Tally how many lines in the data below include "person", then please reply with only that figure.

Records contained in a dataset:

-.-.-

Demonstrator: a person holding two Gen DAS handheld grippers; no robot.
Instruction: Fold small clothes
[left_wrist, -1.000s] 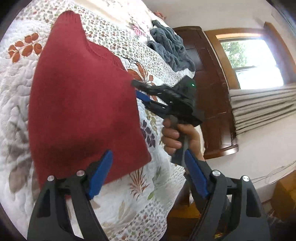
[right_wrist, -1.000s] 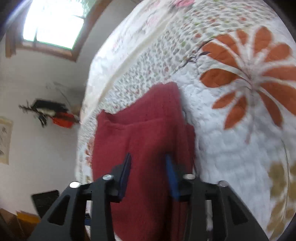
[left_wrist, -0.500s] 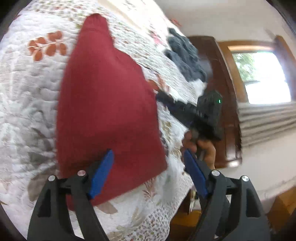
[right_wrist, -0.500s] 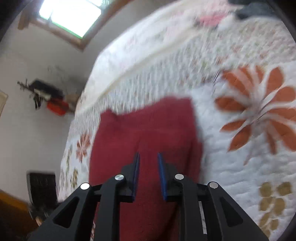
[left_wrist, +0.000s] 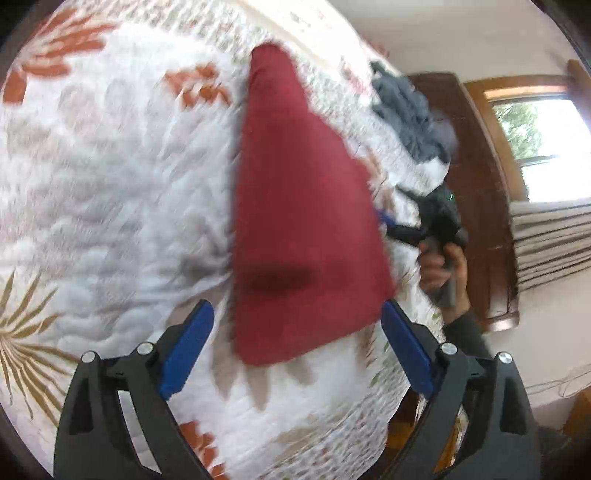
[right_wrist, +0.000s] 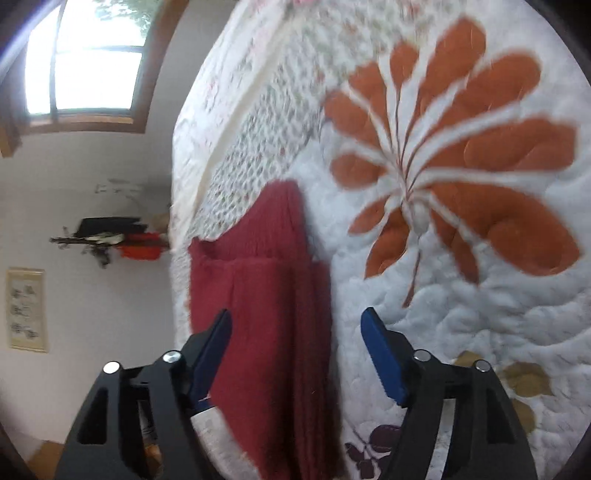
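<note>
Your left gripper (left_wrist: 295, 339) is spread wide with nothing between its blue pads. The near corner of the folded red garment (left_wrist: 303, 221) lies in the gap between them, closer to the right pad, and you hover above it; whether a pad touches the cloth is not clear from the blurred view. The garment lies flat on the white quilt (left_wrist: 110, 184) with orange flower prints, narrowing to a point at its far end.

To the right of the garment, your right hand (left_wrist: 441, 264) grips the handle of the right gripper (left_wrist: 384, 218), whose blue tip sits just beside the garment's right edge. In the right wrist view, your right gripper (right_wrist: 295, 347) is also released, pads well apart. The red garment (right_wrist: 266, 314) runs from the near edge away between the pads, nearer the left pad, with its stacked folded edges showing on the right side. The right pad is over bare quilt (right_wrist: 480, 350).

Farther off in the left wrist view, a grey-blue heap of cloth (left_wrist: 410, 114) lies on the quilt near a dark wooden headboard (left_wrist: 476, 177).
</note>
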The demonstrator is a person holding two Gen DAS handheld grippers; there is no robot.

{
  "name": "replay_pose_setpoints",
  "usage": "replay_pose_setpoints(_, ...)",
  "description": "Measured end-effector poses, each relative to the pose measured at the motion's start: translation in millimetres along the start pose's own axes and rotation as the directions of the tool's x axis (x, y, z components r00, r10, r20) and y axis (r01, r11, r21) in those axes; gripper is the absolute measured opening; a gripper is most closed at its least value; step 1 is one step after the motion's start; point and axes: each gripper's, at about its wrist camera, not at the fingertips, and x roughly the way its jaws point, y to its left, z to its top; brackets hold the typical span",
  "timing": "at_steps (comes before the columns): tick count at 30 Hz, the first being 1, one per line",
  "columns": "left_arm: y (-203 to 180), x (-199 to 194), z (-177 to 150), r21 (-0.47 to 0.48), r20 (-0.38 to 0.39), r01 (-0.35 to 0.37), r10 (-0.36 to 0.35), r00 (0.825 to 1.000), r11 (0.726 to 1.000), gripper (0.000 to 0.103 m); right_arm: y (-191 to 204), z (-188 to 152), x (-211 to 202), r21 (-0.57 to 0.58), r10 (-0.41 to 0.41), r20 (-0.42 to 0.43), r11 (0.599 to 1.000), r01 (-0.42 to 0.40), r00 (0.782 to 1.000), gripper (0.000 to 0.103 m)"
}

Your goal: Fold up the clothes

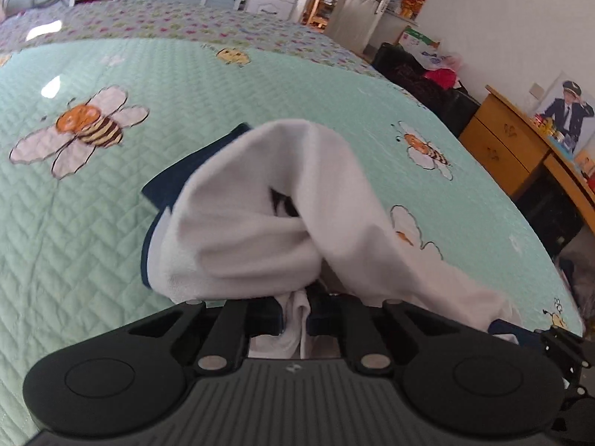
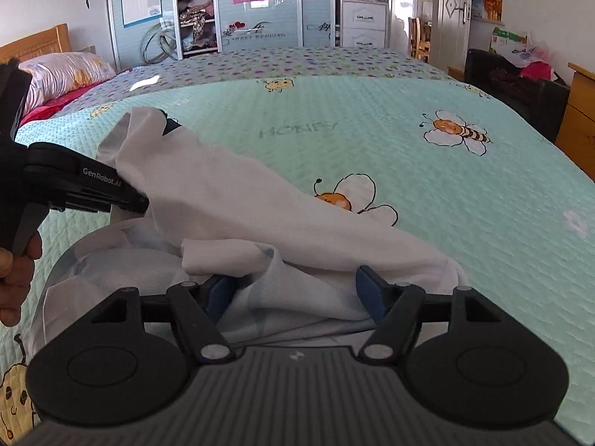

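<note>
Nearest, right gripper (image 2: 297,299) with blue pads spread wide, white garment (image 2: 238,200) lying loose between them, unpinched. Left of it, left gripper (image 1: 295,319) clamped on a bunched fold of the same garment, dark blue trim showing at its far edge. Beneath and beyond the garment, mint bee-print quilt (image 2: 465,200). Farther back, wardrobe (image 2: 230,3).

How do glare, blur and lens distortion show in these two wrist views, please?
Left wrist view: the bedspread bulges under fisheye distortion, two glare patches sit at upper left, and the white garment is slightly motion-smeared. Right wrist view: sharper overall, one sunlit patch on the far quilt, and the door bows near the edge.
</note>
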Motion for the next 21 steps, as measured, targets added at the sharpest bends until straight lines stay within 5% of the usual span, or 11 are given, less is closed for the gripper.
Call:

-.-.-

■ **Finished task**
2